◆ **Exercise**
Please give back the listing exactly, without any of its pictures.

[Information shown]

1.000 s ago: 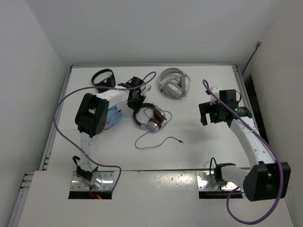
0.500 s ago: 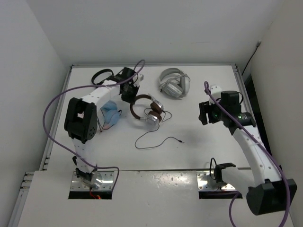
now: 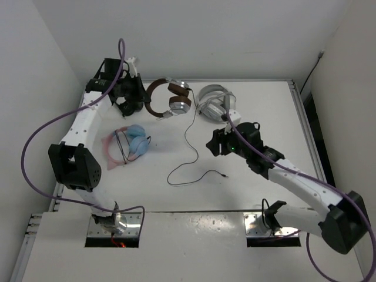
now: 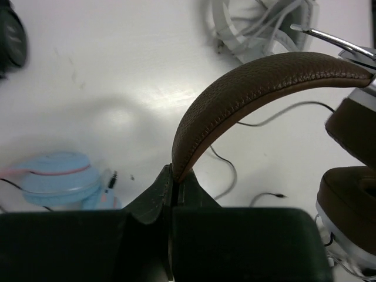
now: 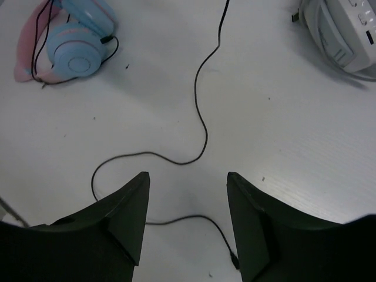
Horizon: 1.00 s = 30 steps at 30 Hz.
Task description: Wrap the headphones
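The headphones (image 3: 170,98) hang in the air at the back of the table, brown headband (image 4: 252,88) and brown-and-silver earcups (image 4: 351,194) lifted clear. My left gripper (image 4: 175,174) is shut on one end of the headband; in the top view it (image 3: 143,97) sits just left of them. Their thin black cable (image 3: 189,132) drops to the table and ends in a loose loop with the plug (image 3: 226,175). My right gripper (image 3: 214,144) hovers open over that cable (image 5: 202,129), nothing between its fingers (image 5: 132,202).
White-grey headphones (image 3: 215,103) lie at the back centre-right. Blue-and-pink headphones (image 3: 129,144) lie left of centre. Small black headphones (image 4: 12,35) rest at the back left, mostly hidden behind my left arm in the top view.
My left gripper closed on the headband and lifted the headphones up and back, the cable trailing. My right arm swung left over the cable and its jaws narrowed.
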Motion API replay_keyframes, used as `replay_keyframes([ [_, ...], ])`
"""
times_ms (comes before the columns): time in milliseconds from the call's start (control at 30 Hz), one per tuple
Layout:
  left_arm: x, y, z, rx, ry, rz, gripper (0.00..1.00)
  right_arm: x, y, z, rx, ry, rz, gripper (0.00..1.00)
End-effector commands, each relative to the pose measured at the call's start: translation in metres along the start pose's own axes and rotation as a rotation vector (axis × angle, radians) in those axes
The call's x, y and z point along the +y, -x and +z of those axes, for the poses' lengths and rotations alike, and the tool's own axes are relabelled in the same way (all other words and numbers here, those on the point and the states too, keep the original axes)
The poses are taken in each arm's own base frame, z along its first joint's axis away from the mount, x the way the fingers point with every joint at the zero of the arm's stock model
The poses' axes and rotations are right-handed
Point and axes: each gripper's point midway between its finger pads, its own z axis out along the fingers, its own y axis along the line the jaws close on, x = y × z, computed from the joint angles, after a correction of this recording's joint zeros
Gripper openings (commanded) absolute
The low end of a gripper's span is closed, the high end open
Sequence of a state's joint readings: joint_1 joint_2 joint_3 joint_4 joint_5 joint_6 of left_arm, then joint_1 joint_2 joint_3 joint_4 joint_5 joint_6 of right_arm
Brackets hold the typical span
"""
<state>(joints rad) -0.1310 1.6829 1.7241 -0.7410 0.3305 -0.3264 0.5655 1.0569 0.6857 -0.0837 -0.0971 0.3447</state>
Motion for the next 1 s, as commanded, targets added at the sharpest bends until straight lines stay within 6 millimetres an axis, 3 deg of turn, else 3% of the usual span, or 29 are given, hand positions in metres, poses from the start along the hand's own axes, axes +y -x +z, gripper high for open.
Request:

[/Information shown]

◆ **Answer for the task**
1.000 s ago: 
0.500 s ago: 
now: 
now: 
now: 
Horizon: 1.00 s = 30 steps at 30 Hz.
Task description: Wrap the headphones
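The headphones (image 3: 170,98) hang in the air at the back of the table, brown headband (image 4: 252,88) and brown-and-silver earcups (image 4: 351,194) lifted clear. My left gripper (image 4: 175,174) is shut on one end of the headband; in the top view it (image 3: 143,97) sits just left of them. Their thin black cable (image 3: 189,132) drops to the table and ends in a loose loop with the plug (image 3: 226,175). My right gripper (image 3: 214,144) hovers open over that cable (image 5: 202,129), nothing between its fingers (image 5: 132,202).
White-grey headphones (image 3: 215,103) lie at the back centre-right. Blue-and-pink headphones (image 3: 129,144) lie left of centre. Small black headphones (image 4: 12,35) rest at the back left, mostly hidden behind my left arm in the top view.
My left gripper closed on the headband and lifted the headphones up and back, the cable trailing. My right arm swung left over the cable and its jaws narrowed.
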Motion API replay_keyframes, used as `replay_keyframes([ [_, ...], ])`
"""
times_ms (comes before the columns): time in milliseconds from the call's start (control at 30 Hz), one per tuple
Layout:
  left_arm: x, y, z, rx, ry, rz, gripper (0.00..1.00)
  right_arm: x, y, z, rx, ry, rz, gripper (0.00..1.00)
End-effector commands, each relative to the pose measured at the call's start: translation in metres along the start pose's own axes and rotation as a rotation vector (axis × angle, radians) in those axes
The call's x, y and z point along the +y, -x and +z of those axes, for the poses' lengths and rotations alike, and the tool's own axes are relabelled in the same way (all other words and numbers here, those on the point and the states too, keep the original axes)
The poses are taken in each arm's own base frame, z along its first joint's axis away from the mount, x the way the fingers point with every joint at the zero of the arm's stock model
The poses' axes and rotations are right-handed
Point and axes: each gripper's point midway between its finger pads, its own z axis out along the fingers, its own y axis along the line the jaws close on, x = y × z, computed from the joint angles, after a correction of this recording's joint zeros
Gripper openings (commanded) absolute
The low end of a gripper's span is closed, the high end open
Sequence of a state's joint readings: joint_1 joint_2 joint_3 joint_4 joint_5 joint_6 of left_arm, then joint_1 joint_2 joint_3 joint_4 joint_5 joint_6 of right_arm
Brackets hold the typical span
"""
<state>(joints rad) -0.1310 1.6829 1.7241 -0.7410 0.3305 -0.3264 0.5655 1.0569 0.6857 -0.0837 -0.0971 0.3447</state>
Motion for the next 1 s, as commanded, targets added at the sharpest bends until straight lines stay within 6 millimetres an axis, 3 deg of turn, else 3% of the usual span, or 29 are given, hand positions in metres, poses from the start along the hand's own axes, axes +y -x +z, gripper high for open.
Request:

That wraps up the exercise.